Indeed, Usagi Yojimbo is a work of pure joy, one that, for a variety of reasons, I’d only enjoyed in fits and starts, during my relatively late flirtations with the black and white comics boom of the mid-80s, brought on by a youthful obsession by kindred cartoonists, Eastman and Laird, who happily adopted San Sakai’s ronin rabbit as one of their own for a number of crossovers.
But as my own reading habits have focused on other works, I’ve waited with fingers crossed for a sufficient entry point into Sakai’s ever-broadening world, and thankfully, one couldn’t ask for a more perfect red carpet than Usagi Yojimbo: The Special Edition. Fantagraphics has faithfully reprinted the first seven volumes (the publisher’s full run) of the epic here, easily consumed in one devoted weekend, or, if it helps justify the admittedly large price tag, spread out indefinitely.

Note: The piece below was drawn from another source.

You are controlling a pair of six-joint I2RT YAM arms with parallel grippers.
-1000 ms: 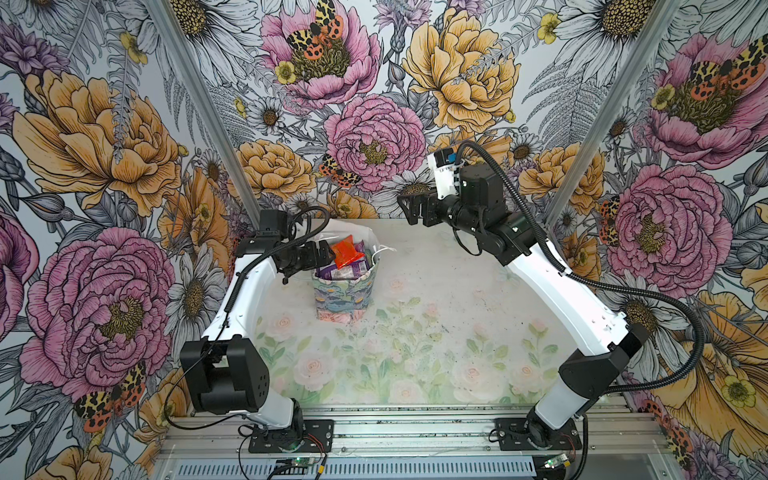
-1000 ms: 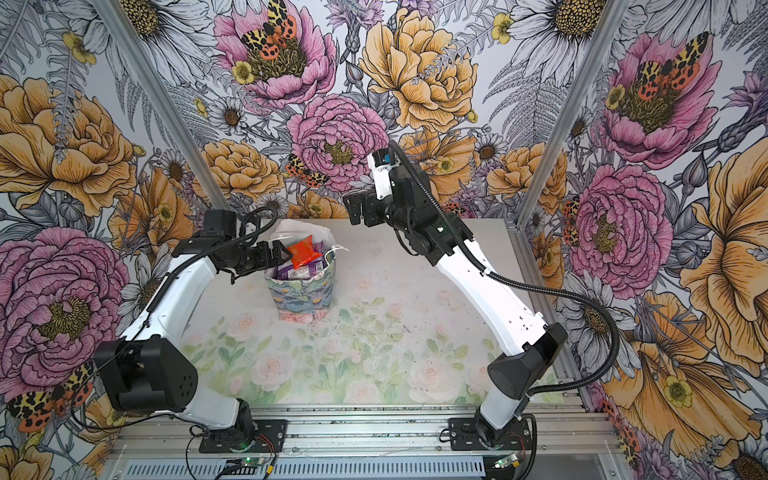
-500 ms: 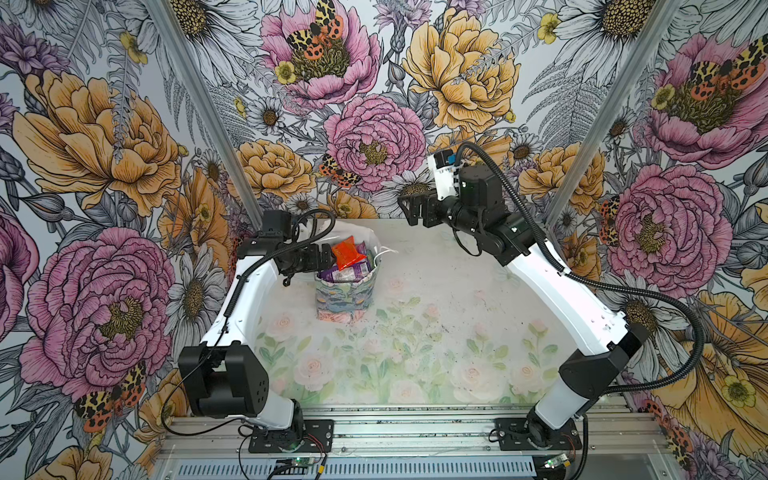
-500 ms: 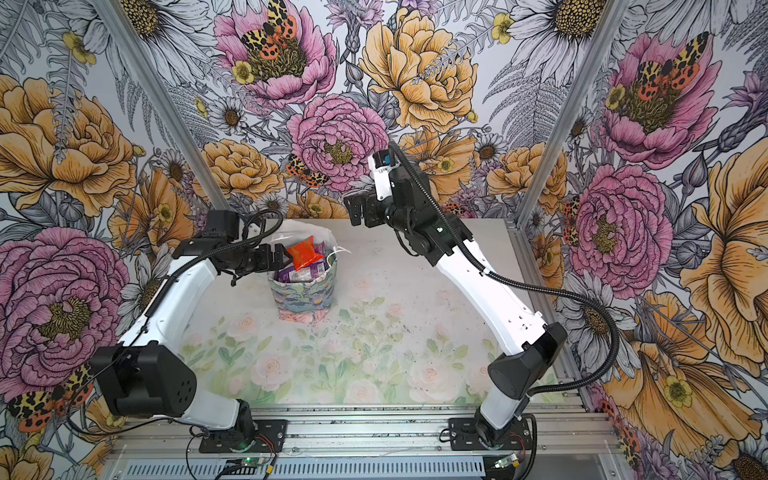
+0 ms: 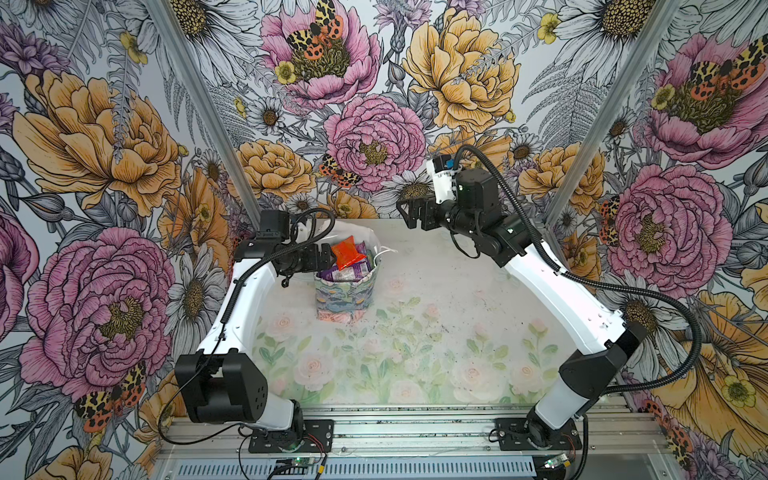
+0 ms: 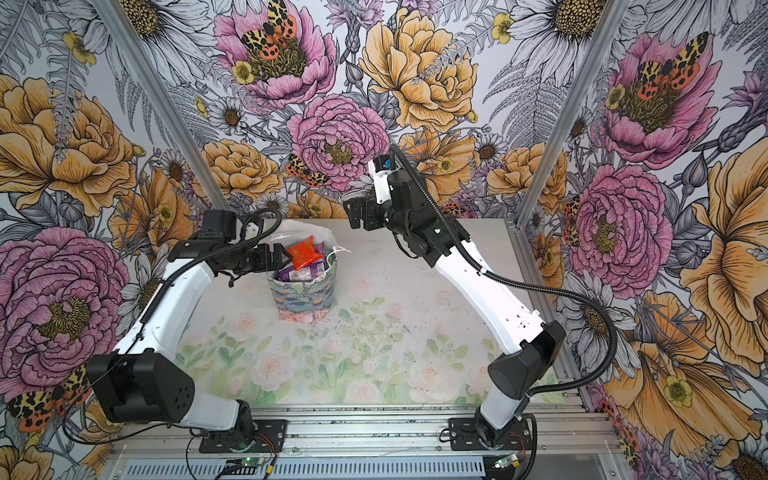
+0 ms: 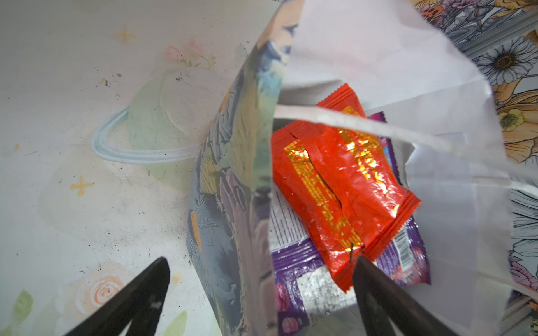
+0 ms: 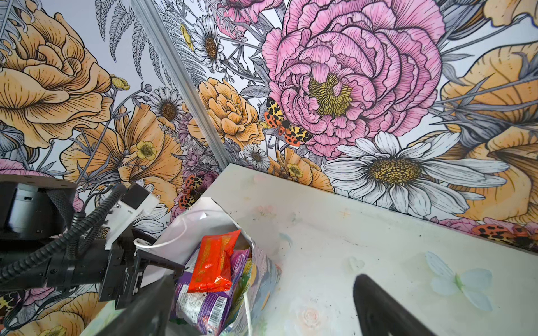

The publisher has also backloaded the second volume with a number of extras, including a pair of Ninja Turtle crossovers, full color cover reprints, an extended Comics Journal interview, and a goofy “How I Do Usagi” bonus strip. Good extras, but for those already in possession of the first seven volumes, likely not enough to justify the $100 cover price.
If, however, those old trades and single issues are distant memories, you’ll likely not find a better reason to reacquaint yourself with Sakai’s magnum opus. And for those waiting idly by for an excuse to dive into Usagi, this Special Edition offers up about 1,200.